AN AUSTIN PATENT ATTORNEY’S REVIEW OF FUNCTION MEDIA V. GOOGLE

AN AUSTIN PATENT ATTORNEY’S OVERVIEW:

Function Media (FM) sued Google for infringement of three patents, 6,446,045; 7,240,025; and 7,249,059. These patents were directed for ways to facilitate advertisements on media outlet that do not have the same requirements. Such as, one media outlet may publish advertisements in a square box while a second media outlet may publish advertisements in a rectangular box. In Function Media’s patents a central computing system creates and publishes advertisements between sellers selling an advertisement and a media venue.

A representative claims of the Function Media’s patents is reproduced below (claim 1 of the ‘025 patent):

  1. A computer system for creating and publishing customized electronic advertisements, for a seller, to internet media venues owned or controlled by other than the seller, comprising:

a first interface to the computer system through which each of the internet media venues is prompted to input presentation rules for the internet media venue for displaying electronic advertisements on the internet media venue;

a first database storing the presentation rules input by the internet media venues through the first interface;

a second interface to the computer system through which a seller is prompted to input information to select one or more of the internet media venues and prompted to input information to create an electronic advertisement for publication to the selected internet media venues;

a second database storing the information input by the seller through the second interface; and

a computer controller of the computer system processing and publishing the electronic advertisement to one or more of the selected internet media venues in compliance with the presentation rules of the internet media venue, whereby the electronic advertisement is displayed on each of the one or more of the selected internet media venues in compliance with the presentation rules of the internet media venue.

 

Function media asserts that Google’s AdWord and AdSense systems violate these patents. After claim construction the district court found that the ‘045 patent was invalid because it included a “means for” limitation for transmitting, were no function of transmitting was recited in the specification. Further, the jury at the district court found that Google did not infringe the patents and that both patents were invalid. Function Media filed an appeal against the jury’s decisions.
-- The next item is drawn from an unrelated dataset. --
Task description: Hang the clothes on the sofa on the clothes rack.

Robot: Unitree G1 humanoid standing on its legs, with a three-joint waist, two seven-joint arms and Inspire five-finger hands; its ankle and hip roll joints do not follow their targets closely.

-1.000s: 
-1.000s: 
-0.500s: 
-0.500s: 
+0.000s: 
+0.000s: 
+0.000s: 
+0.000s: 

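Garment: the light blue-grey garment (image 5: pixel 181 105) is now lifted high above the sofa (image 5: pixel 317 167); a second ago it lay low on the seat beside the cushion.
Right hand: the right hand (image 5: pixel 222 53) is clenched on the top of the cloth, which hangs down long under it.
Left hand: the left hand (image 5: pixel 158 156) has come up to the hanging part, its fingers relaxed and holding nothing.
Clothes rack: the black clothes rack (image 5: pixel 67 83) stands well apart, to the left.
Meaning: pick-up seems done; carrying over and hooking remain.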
The first issue discussed on appeal was whether the ‘045 was invalid. FM argued that the district court erred because the specification recited software that could be used to perform the means plus function steps. The court of appeals agreed with the district court reasoning that there is no specific algorithm in the specification, flow charts or otherwise performs a transmission function of data. The court of appeals further reasoned that FM’s specification does not recite hardware limitations or describe how the software performs a transmission. Accordingly, the court of appeals held that having failed to provide any disclosure of the structure for the transmitting function, FM cannot rely on the knowledge of one skilled in the art to fill in the gaps, and that the patent is invalid.

The second issue raised dealt with claim construction of several terms including the “creating and processing steps.” The parties agreed that the term create means to create an electronic advertisement for publication in a form customized to each of the selected internet media venue’s presentation rules. However, the parties disagreed with the processing steps. The district court agreed with Google and disagreed with FM holding that the claim states that the processing is done to the electronic advertisement and not the inputted information. Specifically, the court reasoned that the processing did not include creating the ad based on the inputted information because the advertisement was created before the processing step.

The third issue raised dealt with the claim construction for the “Selecting.” The district court agreed with FM’s claim construction that the selection meant “Software that enables the seller user to interact with the computer system through which the seller user is prompted to enter information to select one or more internet media venues.” Whereas, Google proposed that the selecting term meant “software or hardware at the seller location through which the seller is prompted to enter information to the computer system to enable the seller to select one or more internet media venues.” Under Google’s proposed construction, there could be no infringement because in Google’s system, Google matches ads with media venues and not the individual sellers.FM argues that a new trial is required because the court effectively applied a different construction to the term at summary judgment. The court of appeals rejected FM’s appeal for a new trial reasoning that that a denial of summary judgment is not properly reviewable on an appeal from the final judgment entered after trial. Because FM did not argue the claim construction given to the jury, FM waived its right to argue for a new trial based on the claim construction term given to the jury after the final judgment had been entered.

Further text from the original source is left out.